• _TASK TO CARRY OUT_: Only one span of the listing below should come back. It runs from the line with "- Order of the" through the line with "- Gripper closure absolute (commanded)", and each of its lines must be reproduced exactly.

• _SOURCE DATA_:
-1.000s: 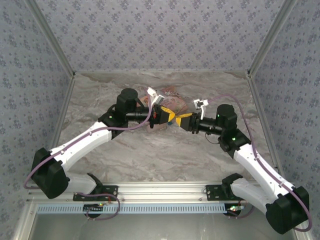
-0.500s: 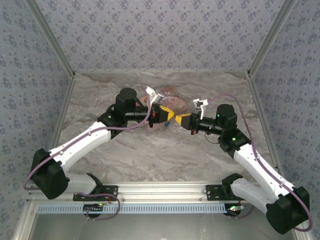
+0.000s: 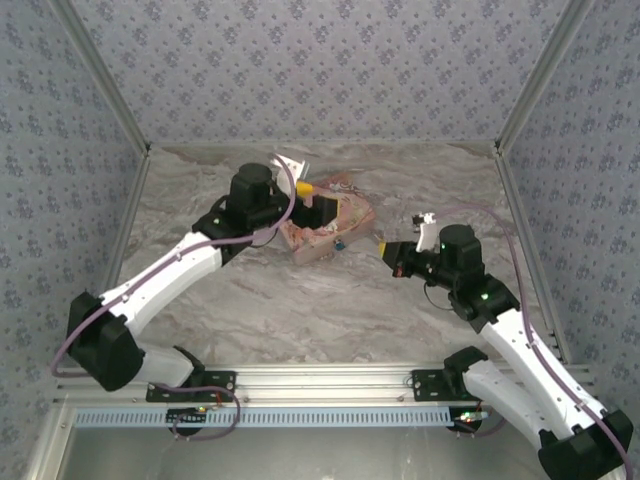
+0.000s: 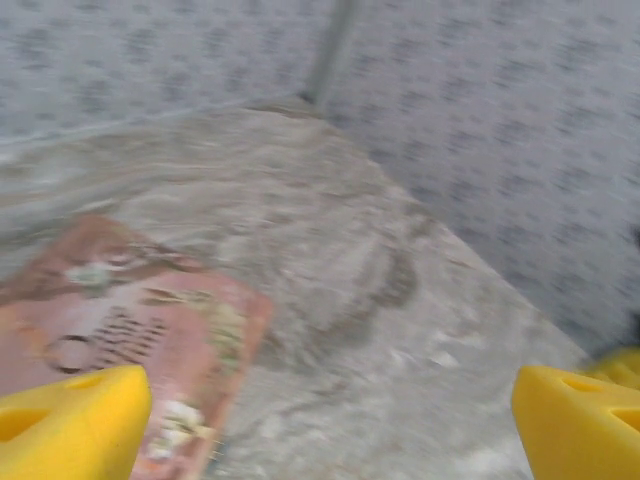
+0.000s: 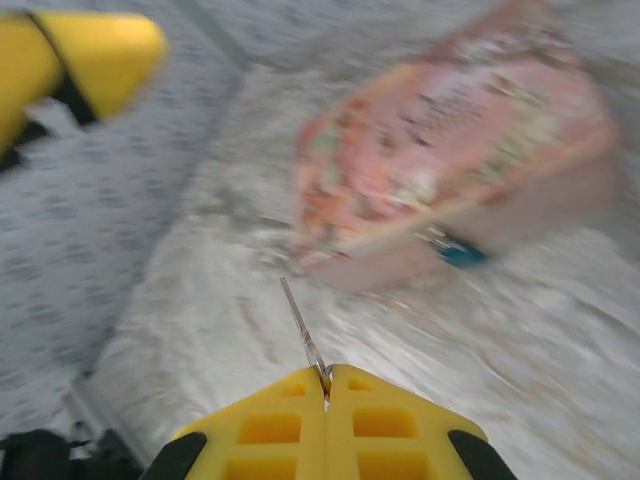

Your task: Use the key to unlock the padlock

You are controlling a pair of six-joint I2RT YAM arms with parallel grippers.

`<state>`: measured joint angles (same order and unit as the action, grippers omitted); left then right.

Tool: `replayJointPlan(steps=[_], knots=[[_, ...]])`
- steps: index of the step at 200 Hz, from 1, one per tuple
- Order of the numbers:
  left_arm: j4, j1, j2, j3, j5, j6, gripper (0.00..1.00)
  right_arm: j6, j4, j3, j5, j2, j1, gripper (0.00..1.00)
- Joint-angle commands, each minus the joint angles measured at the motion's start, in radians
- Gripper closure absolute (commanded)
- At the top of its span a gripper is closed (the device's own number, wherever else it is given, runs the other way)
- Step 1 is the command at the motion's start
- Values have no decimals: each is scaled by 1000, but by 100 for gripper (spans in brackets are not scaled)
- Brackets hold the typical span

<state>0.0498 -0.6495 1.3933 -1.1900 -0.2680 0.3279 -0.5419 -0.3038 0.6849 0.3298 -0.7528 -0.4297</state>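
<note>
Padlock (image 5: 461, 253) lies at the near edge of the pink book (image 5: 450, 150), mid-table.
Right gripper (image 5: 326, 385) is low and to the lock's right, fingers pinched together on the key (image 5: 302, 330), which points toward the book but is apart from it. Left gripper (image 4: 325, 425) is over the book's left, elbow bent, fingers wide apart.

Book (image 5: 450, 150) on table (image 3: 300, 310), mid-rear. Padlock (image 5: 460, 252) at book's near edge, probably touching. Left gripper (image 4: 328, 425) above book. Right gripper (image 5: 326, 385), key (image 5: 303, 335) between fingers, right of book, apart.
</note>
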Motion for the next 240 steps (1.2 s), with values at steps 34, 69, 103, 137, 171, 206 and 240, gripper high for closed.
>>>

• _ANSWER BELOW_:
- Order of the numbers:
  left_arm: j4, j1, j2, j3, j5, j6, gripper (0.00..1.00)
  right_arm: j6, j4, j3, j5, j2, j1, gripper (0.00..1.00)
- Joint-angle commands, each minus the joint angles measured at the motion's start, in radians
- Gripper closure absolute (commanded)

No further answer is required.